Si è soliti considerare gli interessi quale parte accessoria di una obbligazione principale di denaro. Essi costituisco il corso del decorso del tempo riferito alla disponibilità di una somma di denaro.

L’obbligazione di interessi è la forma che assume la dissociazione che può venire a crearsi tra proprietà e godimento del denaro. Essa può essere l’effetto di un godimento concordato di somme ma anche alla detenzione illegittima di esse, come ha luogo nell’indebito (2033). Anche nel pagamento ritardato di somme vi è tale dissociazione poiché il debitore, in realtà, trattiene somme dovute al creditore (1224). La stessa ratio opera a carico del mandatario che non restituisce puntualmente le somme riscosse per conto del mandante o a carico di quest’ultimo per le somme dovute al mandatario.

Del ricorso all’obbligazione invece non c’è in fondo bisogno quando forme di appartenenza e di godimento si riuniscono nello stesso soggetto, come accade nel capitale gravato da usufrutto. In tal caso l’usufruttuario fa suoi gli interessi del capitale in base ad una regola di appartenenza. La letteratura è solita distinguere tra interessi corrispettivi, moratori e compensativi. Alla base vi sarebbe una differenza di funzioni. L’interesse è corrispettivo quando esso costituisce il naturale compenso per l’uso del capitale. Esso è invece moratorio quando tende a risarcire il danno da ritardo nel pagamento subìto dal creditore.

L’interesse compensativo è invece di incerta definizione: la norma di legge ha riguardo, nel caso della vendita, alla condizione di venditore, che pur avendo consegnato cosa fruttifera al compratore, non può ancora riscuotere il prezzo perché inesigibile (1499).sicuramente l’interesse compensativo sembra prescindere dalla mora e dalla scadenza del debito. La distinzione tra i debiti di valuta e debiti di valore costituisce altro dei punti topici che alimentano da tempo la tematica delle obbligazioni pecuniarie. Alla distinzione si rimprovera di costituire una singolarità del diritto italiano, che non trova equivalenti negli altri sistemi giuridici.
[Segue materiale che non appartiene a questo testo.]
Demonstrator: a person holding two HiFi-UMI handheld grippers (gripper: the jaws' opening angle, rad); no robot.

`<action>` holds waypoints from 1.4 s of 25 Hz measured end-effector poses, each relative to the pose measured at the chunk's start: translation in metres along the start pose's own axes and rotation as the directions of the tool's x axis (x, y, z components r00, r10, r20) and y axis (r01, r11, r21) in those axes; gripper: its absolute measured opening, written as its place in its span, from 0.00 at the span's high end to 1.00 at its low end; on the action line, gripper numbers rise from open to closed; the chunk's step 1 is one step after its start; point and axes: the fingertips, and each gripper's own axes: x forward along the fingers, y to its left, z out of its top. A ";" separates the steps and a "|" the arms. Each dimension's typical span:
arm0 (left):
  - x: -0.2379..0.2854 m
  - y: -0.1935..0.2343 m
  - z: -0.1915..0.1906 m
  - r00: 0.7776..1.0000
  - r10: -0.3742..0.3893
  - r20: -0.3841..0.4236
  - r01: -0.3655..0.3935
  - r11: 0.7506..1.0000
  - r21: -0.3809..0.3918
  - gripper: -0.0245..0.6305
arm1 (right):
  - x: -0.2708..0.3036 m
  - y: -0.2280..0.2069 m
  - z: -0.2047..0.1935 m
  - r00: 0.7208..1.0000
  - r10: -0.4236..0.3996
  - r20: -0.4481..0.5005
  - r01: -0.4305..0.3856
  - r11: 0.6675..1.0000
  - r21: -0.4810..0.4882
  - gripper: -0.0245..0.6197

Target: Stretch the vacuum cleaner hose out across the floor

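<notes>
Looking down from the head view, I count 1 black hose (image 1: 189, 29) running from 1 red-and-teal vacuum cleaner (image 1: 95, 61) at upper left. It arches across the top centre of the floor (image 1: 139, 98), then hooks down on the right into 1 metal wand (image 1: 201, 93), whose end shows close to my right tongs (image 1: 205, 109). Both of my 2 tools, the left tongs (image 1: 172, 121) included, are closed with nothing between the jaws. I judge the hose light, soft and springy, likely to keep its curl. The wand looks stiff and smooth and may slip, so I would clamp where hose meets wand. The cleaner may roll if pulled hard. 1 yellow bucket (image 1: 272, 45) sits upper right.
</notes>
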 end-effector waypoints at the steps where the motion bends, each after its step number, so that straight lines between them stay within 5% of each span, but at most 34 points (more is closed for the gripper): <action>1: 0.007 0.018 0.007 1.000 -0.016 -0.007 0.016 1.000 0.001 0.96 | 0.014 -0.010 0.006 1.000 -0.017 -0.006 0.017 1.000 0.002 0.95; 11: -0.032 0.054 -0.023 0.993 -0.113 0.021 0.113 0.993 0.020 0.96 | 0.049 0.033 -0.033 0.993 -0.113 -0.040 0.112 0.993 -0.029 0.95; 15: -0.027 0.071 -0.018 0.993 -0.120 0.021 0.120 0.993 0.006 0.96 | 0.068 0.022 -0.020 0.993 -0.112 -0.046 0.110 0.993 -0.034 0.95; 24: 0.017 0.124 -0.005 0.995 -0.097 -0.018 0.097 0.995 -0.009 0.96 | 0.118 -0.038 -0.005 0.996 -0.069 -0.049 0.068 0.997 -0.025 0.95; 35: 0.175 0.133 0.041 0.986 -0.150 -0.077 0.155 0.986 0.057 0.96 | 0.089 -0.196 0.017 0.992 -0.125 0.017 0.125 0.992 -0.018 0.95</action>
Il principale rilievo è che i problemi che la distinzione intende risolvere possono essere tranquillamente risolti anche in altro modo. Tra i debiti di valore tradizionalmente si collocano quelli di risarcimento da fatto illecito e da inadempimento contrattuale, il rimborso di somme per miglioramenti o spese effettuate in ordine a cose nonché i debiti di arricchimento. I debiti ex negotio vengono invece solitamente annoverati tra quelli di valuta e tali sono anche quelli che derivano da negozio annullato, rescisso o risolto. I debiti assicurativi sono divisi tra l’una e l’altra categoria; nell’assicurazione della responsabilità civile è apparsa prevalente la considerazione della natura contrattuale del debito dell’assicuratore, anche con effetti verso il terzo danneggiato, nell’assicurazione contro danni si ripropone invece la dissociazione tra la valutazione del danno all’epoca del sinistro e la sua liquidazione in denaro.

Tra le conseguenze negative dell’adozione dei debiti di valore si denuncia il cumulo tra la svalutazione e gli interessi, tranquillamente applicato dalla giurisprudenza in materia di risarcimento dei danni, e che induce, secondo taluno, ad ipotizzare un doppio lucro di cui goderebbe il creditore danneggiato. Di tale lucro non può giovarsi invece il creditore di valuta, il quale ha l’onere di dimostrare il maggior danno da svalutazione (1224 comma 2) e comunque questo danno non si cumula ma si integra con quello coperto dagli interessi.

A colmare il divario, con riguardo ai crediti di retribuzione, ha provveduto la legge con l’art. 429 comma 3 c.p.c.. Il vero è che l’appunto critico rivolto alla categoria del debito di valore è di essere inconsistente, di non avere cioè la sostanza di una obbligazione pecuniaria. La valutazione dunque in denaro del danno e quindi la qualificazione della somma dovuta non possono che avere luogo che nel momento della liquidazione di esso ad opera del giudice.